- Location of Oak Grove in Rock Island County, Illinois.
- Location of Illinois in the United States
- Coordinates: 41°24′43″N 90°34′27″W﻿ / ﻿41.41194°N 90.57417°W
- Country: United States
- State: Illinois
- County: Rock Island

Area
- • Total: 0.66 sq mi (1.70 km^{2})
- • Land: 0.66 sq mi (1.70 km^{2})
- • Water: 0 sq mi (0.00 km^{2})
- Elevation: 679 ft (207 m)

Population (2020)
- • Total: 476
- • Density: 723.5/sq mi (279.33/km^{2})
- Time zone: UTC-6 (CST)
- • Summer (DST): UTC-5 (CDT)
- Area code: 309
- FIPS code: 17-54703
- GNIS feature ID: 2399534

= Oak Grove, Illinois =

Oak Grove is a village in Rock Island County, Illinois, United States. The population was 476 at the time of the 2020 census; up from 396 at the 2010 census.

==Geography==
According to the 2010 census, Oak Grove has a total area of 0.57 sqmi, all land.

==Demographics==

The population listed in the 2000 U.S. census mistakenly included the population of the East Moline Correctional Center which is actually located in East Moline apparently mistaking Hillcrest Road in Oak Grove as the road of the same name where the prison is located in East Moline. The actual count for 2000 would be 220 comprising the listed 1,318 less the 1,098 increase to East Moline's population. The U.S. Census Bureau did not adjust the racial and ethnic figures for the 2000 Census listed below.

Historical population
| Census | Pop. | Note | %± |
| 1960 | 888 |  | — |
| 1970 | 618 |  | −30.4% |
| 1980 | 695 |  | 12.5% |
| 1990 | 626 |  | −9.9% |
| 2000 | 220 |  | −64.9% |
| 2010 | 396 |  | 80.0% |
| 2020 | 476 |  | 20.2% |
U.S. Decennial Census

===2020 census===

Oak Grove village, Illinois – Racial and ethnic composition Note: the US Census treats Hispanic/Latino as an ethnic category. This table excludes Latinos from the racial categories and assigns them to a separate category. Hispanics/Latinos may be of any race.
| Race / Ethnicity (NH = Non-Hispanic) | Pop 2000 | Pop 2010 | Pop 2020 | % 2000 | % 2010 | % 2020 |
|---|---|---|---|---|---|---|
| White alone (NH) | 442 | 369 | 414 | 33.54% | 93.18% | 86.97% |
| Black or African American alone (NH) | 761 | 1 | 0 | 57.74% | 0.25% | 0.00% |
| Native American or Alaska Native alone (NH) | 1 | 2 | 0 | 0.08% | 0.51% | 0.00% |
| Asian alone (NH) | 0 | 1 | 5 | 0.00% | 0.25% | 1.05% |
| Native Hawaiian or Pacific Islander alone (NH) | 0 | 0 | 1 | 0.00% | 0.00% | 0.21% |
| Other race alone (NH) | 0 | 0 | 0 | 0.00% | 0.00% | 0.00% |
| Mixed race or Multiracial (NH) | 0 | 5 | 22 | 0.00% | 1.26% | 4.62% |
| Hispanic or Latino (any race) | 114 | 18 | 34 | 8.65% | 4.55% | 7.14% |
| Total | 1,318 | 396 | 476 | 100.00% | 100.00% | 100.00% |

At the 2000 census there were 1,318 people, 109 households, and 61 families living in the village. The population density was 2,088.2 PD/sqmi. There were 114 housing units at an average density of 180.6 /sqmi. The racial makeup of the village was 34.22% White, 57.74% African American, 0.53% Native American, 0.15% Asian, 7.36% from other races. Hispanic or Latino of any race were 8.65%.

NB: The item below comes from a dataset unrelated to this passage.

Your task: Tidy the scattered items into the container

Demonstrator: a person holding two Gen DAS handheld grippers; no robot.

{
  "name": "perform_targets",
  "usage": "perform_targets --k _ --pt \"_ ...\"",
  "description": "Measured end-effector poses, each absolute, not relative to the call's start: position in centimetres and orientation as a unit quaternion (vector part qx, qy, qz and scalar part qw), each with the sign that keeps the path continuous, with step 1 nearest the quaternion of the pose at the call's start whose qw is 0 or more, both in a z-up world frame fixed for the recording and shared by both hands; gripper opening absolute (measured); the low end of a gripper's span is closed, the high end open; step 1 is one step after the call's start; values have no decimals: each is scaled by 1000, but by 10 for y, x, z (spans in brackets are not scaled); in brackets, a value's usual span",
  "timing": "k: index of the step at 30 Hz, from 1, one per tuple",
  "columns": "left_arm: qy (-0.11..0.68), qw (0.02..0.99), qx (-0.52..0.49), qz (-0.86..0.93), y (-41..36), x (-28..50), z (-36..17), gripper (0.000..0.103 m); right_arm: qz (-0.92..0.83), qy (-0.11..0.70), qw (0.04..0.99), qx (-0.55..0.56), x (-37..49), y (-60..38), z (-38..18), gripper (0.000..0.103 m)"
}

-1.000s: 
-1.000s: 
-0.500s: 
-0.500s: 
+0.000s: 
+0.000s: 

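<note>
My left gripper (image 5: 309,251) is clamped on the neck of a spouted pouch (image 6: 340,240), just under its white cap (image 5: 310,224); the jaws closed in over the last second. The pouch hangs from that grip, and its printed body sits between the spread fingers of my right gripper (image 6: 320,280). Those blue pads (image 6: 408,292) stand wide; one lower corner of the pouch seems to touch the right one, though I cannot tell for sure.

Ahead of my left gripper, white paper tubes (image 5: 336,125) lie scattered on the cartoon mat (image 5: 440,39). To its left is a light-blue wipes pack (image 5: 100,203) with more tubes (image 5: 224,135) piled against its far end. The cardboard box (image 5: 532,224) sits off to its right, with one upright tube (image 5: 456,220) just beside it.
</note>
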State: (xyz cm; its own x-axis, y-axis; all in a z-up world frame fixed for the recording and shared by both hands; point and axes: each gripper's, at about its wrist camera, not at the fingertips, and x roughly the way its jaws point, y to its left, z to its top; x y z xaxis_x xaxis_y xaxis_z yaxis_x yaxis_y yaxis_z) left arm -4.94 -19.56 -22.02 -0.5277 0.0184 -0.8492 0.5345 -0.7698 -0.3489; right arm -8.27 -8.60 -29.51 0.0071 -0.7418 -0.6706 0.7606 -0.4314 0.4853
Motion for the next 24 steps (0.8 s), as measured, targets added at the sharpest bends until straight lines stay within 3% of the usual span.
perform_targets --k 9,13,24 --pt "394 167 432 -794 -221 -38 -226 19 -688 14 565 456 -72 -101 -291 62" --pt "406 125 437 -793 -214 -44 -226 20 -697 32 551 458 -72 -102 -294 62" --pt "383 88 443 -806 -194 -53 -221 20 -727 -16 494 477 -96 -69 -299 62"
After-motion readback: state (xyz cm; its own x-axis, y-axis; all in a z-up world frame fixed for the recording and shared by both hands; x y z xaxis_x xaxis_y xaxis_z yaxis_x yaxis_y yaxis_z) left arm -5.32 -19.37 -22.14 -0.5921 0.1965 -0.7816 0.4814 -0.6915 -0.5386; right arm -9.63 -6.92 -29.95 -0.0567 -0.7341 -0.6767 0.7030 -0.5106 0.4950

Of the 109 households 23.9% had children under the age of 18 living with them, 33.0% were married couples living together, 13.8% had a female householder with no husband present, and 44.0% were non-families. 35.8% of households were one person and 4.6% were one person aged 65 or older. The average household size was 2.02 and the average family size was 2.49.

The age distribution was 3.2% under the age of 18, 17.7% from 18 to 24, 62.8% from 25 to 44, 14.3% from 45 to 64, and 2.0% 65 or older. The median age was 34 years. For every 100 females, there were 1,120.4 males. For every 100 females age 18 and over, there were 1,437.3 males.

The median household income was $30,833 and the median family income was $36,667. Males had a median income of $12,259 versus $15,000 for females. The per capita income for the village was $15,045. About 10.6% of families and 13.3% of the population were below the poverty line, including 18.2% of those under age 18 and 12.8% of those age 65 or over.

==Education==
Most of it is in the Sherrard Community Unit School District 200. A portion to the north is in the Rock Island–Milan School District 41.